On prendra garde à ne noter pour la zone inférieure à 1400 cm-1 que les bandes ressortant très nettement de l’empreinte
digitale.
La consultation de la table et le croisement des résultats permet à ce stade une attribution probable des bandes et une
identification des groupes correspondants.
On peut ensuite rechercher des renseignements complémentaires dans le reste du spectre et préciser les attributions proposées.
Remarque : Dans la plupart des cas, le spectre IR est accompagné d’un spectre RMN dont les indications doivent, bien sûr,
être corrélées avec celles de l’IR.
Examen des principales bandes caractéristiques
2
ν C-H
Ces bandes sont présentes dans tous les spectres aux alentours de 3000 cm-1 . La question essentielle est de savoir si la
fréquence est supérieure ou inférieure à 3000 cm-1 .
Si νCH > 3000 cm-1 , alors la liaison CH part d’un carbone de géométrie AX3. Il s’agit donc d’un CH fixé sur une
double liaison (CH dit “vinylique” ou “éthylénique”) ou sur un cycle aromatique. (Pour νCH = 3300 cm-1 , il s’agit d’un proton fixé
sur une triple liaison).
Si
ν CH < 3000 cm-1 , alors la liaison CH part d’un carbone tétraédrique AX4 . La molécule ne compte alors
vraisemblablemnt pas d’insaturation dans sa chaîne carbonée.
Une autre bande CH souvent reconnaissable est celle des aldéhydes qui se présente sous forme de deux bandes très fines vers
2800 et 2700 cm-1 . (2 bandes car la bande νCH amplifie par résonance l’harmonique de la bande de flexion δCH.)
hexane
oct-1-ène
hex-1-yne
benzaldéhyde
ν O-H
Cette bande est rendue très reconnaissable par l’existence (fréquente) de liaison hydrogène entre H et un autre atome d’oxygène.
La bande est ainsi abaissée en fréquence (3300 cm-1 ) et considérablement élargie.
Dans la cas où OH est celui d’un acide carboxylique, la bande est tellement abaissée et élargie qu’elle recouvre les bandes ν CH
donnant au spectre un aspect très caractéristique.
Si le spectre est celui d’une solution diluée, alors la bande ν OH libre apparaît et la bande ν OH associé disparaît.

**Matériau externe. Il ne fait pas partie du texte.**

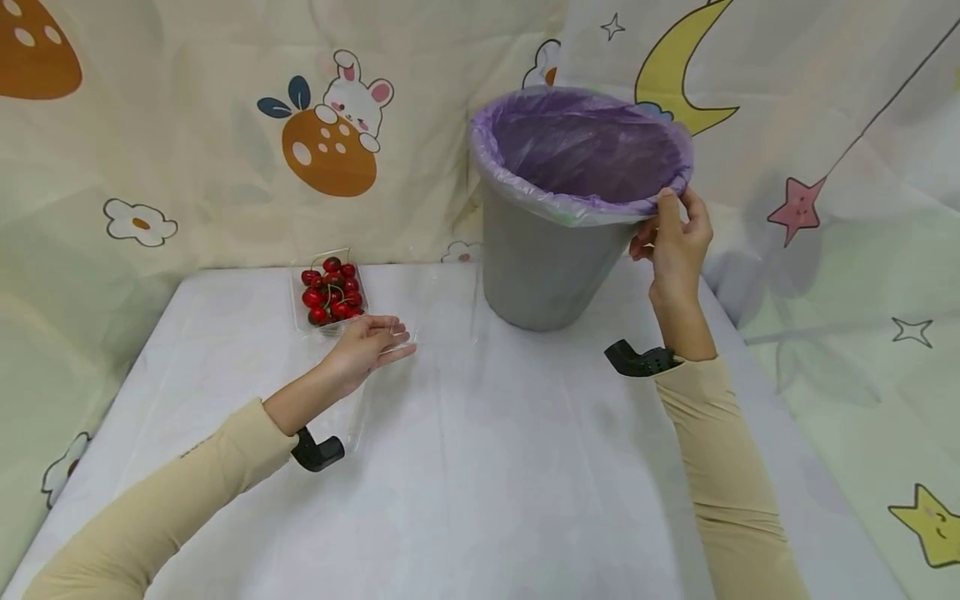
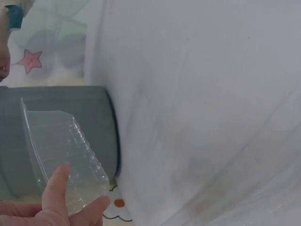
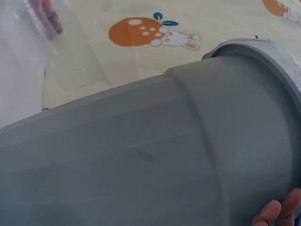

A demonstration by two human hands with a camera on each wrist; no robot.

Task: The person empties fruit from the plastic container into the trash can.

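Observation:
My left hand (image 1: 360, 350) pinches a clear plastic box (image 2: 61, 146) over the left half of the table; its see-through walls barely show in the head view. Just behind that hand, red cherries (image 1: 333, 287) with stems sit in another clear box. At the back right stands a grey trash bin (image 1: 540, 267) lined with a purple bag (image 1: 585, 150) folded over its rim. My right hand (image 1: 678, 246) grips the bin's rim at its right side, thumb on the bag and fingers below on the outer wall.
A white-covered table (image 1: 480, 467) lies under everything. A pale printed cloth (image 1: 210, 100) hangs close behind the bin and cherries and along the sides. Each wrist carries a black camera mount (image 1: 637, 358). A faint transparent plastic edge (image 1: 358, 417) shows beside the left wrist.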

On peut éventuellement confondre la bande ν OH avec une bande ν NH mais celle dernière est moins large (car la liaison
hydrogène N....H est moins forte que la liaison O....H) et se présente sous forme d’un doublet (vibration symétrique et asymétrique)
quand il s’agit de NH2 .
alcool
acide carboxylique
amine primaire
ν C=O
Cette bande est une des plus caractéristiques de l’infrarouge (1650-1800 cm-1 ). La forte polarité de la liaison C=O la rend très
intense et donc très reconnaissable. L’attribution exacte de la bande ne peut se faire à partir de la seule valeur de la fréquence qui ne
constitue qu’un indice. C’est l’examen des autres bandes associées à la fonction qui permet l’identification (ν CH pour un aldéhyde,
ν OH pour un acide, ν C-O pour un ester, etc...). L’examen de la valeur de la fréquence permet ensuite une étude de l’environnement du
C=O (conjugaison, liaison hydrogène, tension de cycle, etc...)
butanal
ν C=C
La bande ν C=C d’un alcène est souvent peu visible car le moment dipolaire de transition est faible. Son existence confirme
cependant souvent les indications données par une bande ν CH>3000 cm -1 .
Les bandes deviennent caractéristiques lorsqu’un cycle benzénique est présent. On observe alors 4 bandes (au plus)
correspondant aux vibrations couplées des liaisons du cycle.